Thaddée monta chez lui pour s'habiller, le cœur à la fois heureux et comprimé par un tremblement horrible. Il descendit au dernier moment et rejoua pendant le dîner son rôle de militaire, bon seulement à remplir les fonctions d'un intendant. Mais cette fois Clémentine ne fut pas la dupe de Paz, dont le regard l'avait éclairée. Ronquerolles, l'ambassadeur le plus habile après le prince de Talleyrand et qui servit si bien de Marsay pendant son court ministère, fut instruit par sa nièce de la haute valeur du comte Paz, qui se faisait si modestement l'intendant de son ami Mitgislas.
—Et comment est-ce la première fois que je vois le comte Paz? dit le marquis de Ronquerolles.
—Eh! il est sournois et cachottier, répondit Clémentine en lançant un regard à Paz pour lui dire de changer sa manière d'être.
Hélas! il faut l'avouer, au risque de rendre le capitaine moins intéressant, Paz, quoique supérieur à son ami Adam, n'était pas un homme fort. Sa supériorité apparente, il la devait au malheur. Dans ses jours de misère et d'isolement, à Varsovie, il lisait, il s'instruisait, il comparait et méditait; mais le don de création qui fait le grand homme, il ne le possédait point, et peut-il jamais s'acquérir? Paz, uniquement grand par le cœur, allait alors au sublime; mais dans la sphère des sentiments, plus homme d'action que de pensées, il gardait sa pensée pour lui. Sa pensée ne servait alors qu'à lui ronger le cœur. Et qu'est-ce d'ailleurs qu'une pensée inexprimée!

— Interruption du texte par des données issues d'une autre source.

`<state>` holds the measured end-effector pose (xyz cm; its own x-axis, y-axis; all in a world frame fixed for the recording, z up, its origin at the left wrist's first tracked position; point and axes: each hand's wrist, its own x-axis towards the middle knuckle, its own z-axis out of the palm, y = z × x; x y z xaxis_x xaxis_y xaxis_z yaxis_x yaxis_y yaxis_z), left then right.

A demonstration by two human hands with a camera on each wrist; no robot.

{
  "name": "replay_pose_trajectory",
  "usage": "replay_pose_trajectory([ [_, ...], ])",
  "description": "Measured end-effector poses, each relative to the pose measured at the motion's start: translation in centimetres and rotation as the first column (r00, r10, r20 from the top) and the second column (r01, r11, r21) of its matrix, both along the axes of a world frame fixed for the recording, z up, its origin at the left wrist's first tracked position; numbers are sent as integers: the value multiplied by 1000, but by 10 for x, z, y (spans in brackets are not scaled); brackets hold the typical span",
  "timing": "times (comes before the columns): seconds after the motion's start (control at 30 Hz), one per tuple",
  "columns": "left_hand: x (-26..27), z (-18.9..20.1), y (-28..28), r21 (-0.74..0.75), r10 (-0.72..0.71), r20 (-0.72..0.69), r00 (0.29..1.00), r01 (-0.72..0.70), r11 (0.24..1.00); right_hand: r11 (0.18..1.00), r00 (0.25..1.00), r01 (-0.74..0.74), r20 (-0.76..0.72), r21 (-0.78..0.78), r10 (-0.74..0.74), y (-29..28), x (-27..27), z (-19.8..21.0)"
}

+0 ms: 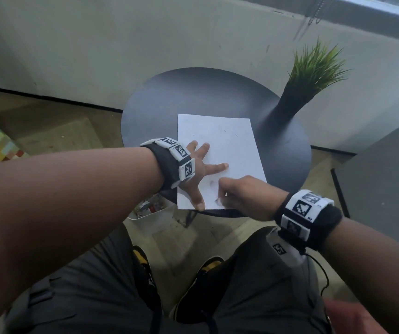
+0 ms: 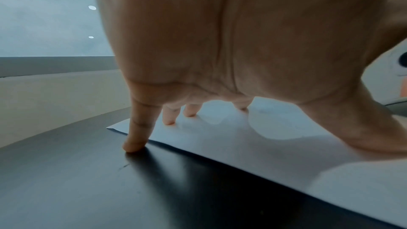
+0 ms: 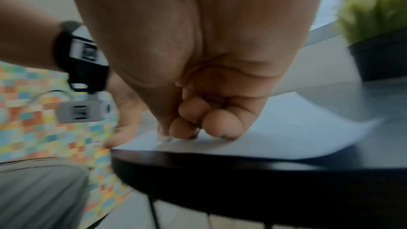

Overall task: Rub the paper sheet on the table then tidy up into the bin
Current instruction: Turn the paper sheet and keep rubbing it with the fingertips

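Note:
A white paper sheet (image 1: 229,145) lies on the round dark table (image 1: 169,97), its near edge at the table's rim. My left hand (image 1: 200,169) is spread flat on the sheet's left side, fingers straight; in the left wrist view the little finger (image 2: 136,138) touches bare table beside the paper (image 2: 242,145). My right hand (image 1: 222,189) is curled at the sheet's near edge, fingertips (image 3: 222,126) pressed down on the paper (image 3: 286,131). A small pale piece, seemingly an eraser (image 3: 164,137), shows pinched under them. Faint grey smudges (image 1: 211,183) mark the paper there.
A white bin (image 1: 150,213) with colourful scraps stands on the floor under the table's near left edge. A grass plant in a tall black pot (image 1: 287,109) stands at the table's right, close to the sheet. A wall runs behind; my knees are below.

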<state>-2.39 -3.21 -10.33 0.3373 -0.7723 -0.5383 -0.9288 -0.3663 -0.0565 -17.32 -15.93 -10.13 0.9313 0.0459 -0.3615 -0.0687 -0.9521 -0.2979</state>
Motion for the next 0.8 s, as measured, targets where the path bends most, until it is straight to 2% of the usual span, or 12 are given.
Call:
replay_pose_trajectory([
  [0.1,-1,1,0,8,8,3,1000,-8,1000,959,958,281,70,-38,-278,-33,4,2],
  [0.13,-1,2,0,13,8,4,1000,-8,1000,941,940,335,86,-49,-331,-36,2,0],
  [0.17,0,2,0,15,5,3,1000,-5,1000,943,942,329,93,-54,-323,-34,0,-1],
  [0.27,1,3,-2,20,1,-1,1000,-1,1000,990,989,139,42,18,-140,-10,-11,-3],
  [0.3,1,3,-2,26,3,-4,1000,-3,1000,991,992,123,29,45,-124,-9,-12,-2],
  [0.47,-1,9,-5,15,33,-37,999,-32,999,924,919,382,117,-29,-377,-36,-8,-5],
  [0.63,-14,3,-11,-95,111,-46,993,-115,989,969,967,246,66,32,-248,-14,-18,-8],
  [0.73,-17,-3,-11,-129,134,-48,990,-139,982,918,912,396,110,25,-396,-32,-14,-8],
  [0.8,-17,-3,-8,-118,146,-62,987,-153,981,903,895,429,139,-5,-424,-32,-14,-11],
])
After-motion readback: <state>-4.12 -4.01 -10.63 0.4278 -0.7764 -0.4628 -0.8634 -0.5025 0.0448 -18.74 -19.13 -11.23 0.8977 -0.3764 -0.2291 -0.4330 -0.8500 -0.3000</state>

Sur le mot de Clémentine, le marquis de Ronquerolles et sa sœur échangèrent un singulier regard en se montrant leur nièce, le comte Adam et Paz. Ce fut une de ces scènes rapides qui n'ont lieu qu'en Italie et à Paris. Dans ces deux endroits du monde, toutes les cours exceptées, les yeux savent dire autant de choses. Pour communiquer à l'œil toute la puissance de l'âme, lui donner la valeur d'un discours, y mettre un poème ou un drame d'un seul coup, il faut ou l'excessive servitude ou l'excessive liberté. Adam, le marquis de Rouvre et la comtesse n'aperçurent point cette lumineuse observation d'une vieille coquette et d'un vieux diplomate: mais Paz, ce chien fidèle, en comprit les prophéties. Ce fut, remarquez-le, l'affaire de deux secondes. Vouloir peindre l'ouragan qui ravagea l'âme du capitaine, ce serait être trop diffus par le temps qui court.
—Quoi! déjà la tante et l'oncle croient que je puis être aimé. Maintenant mon bonheur ne dépend plus que de mon audace? Et Adam!...
L'Amour idéal et le Désir, tous deux aussi puissants que la Reconnaissance et l'Amitié, s'entre-choquèrent, et l'Amour l'emporta pour un moment. Ce pauvre admirable amant voulut avoir sa journée! Paz devint spirituel, il voulut plaire, et raconta l'insurrection polonaise à grands traits sur une explication demandée par le diplomate. Paz vit alors, au dessert, Clémentine suspendue à ses lèvres, le prenant pour un héros, et oubliant qu'Adam, après avoir sacrifié le tiers de son immense fortune, avait encouru les chances de l'exil. A neuf heures, le café pris, madame de Sérizy baisa sa nièce au front en lui serrant la main, et emmena d'autorité le comte Adam en laissant les marquis du Rouvre et de Ronquerolles, qui, dix minutes après, s'en allèrent. Paz et Clémentine restèrent seuls.
—Je vais vous laisser, madame, dit Thaddée, car vous les rejoindrez à l'Opéra.
—Non, répondit-elle, la danse ne me plaît pas; et l'on donne ce soir un ballet détestable, la Révolte au Sérail.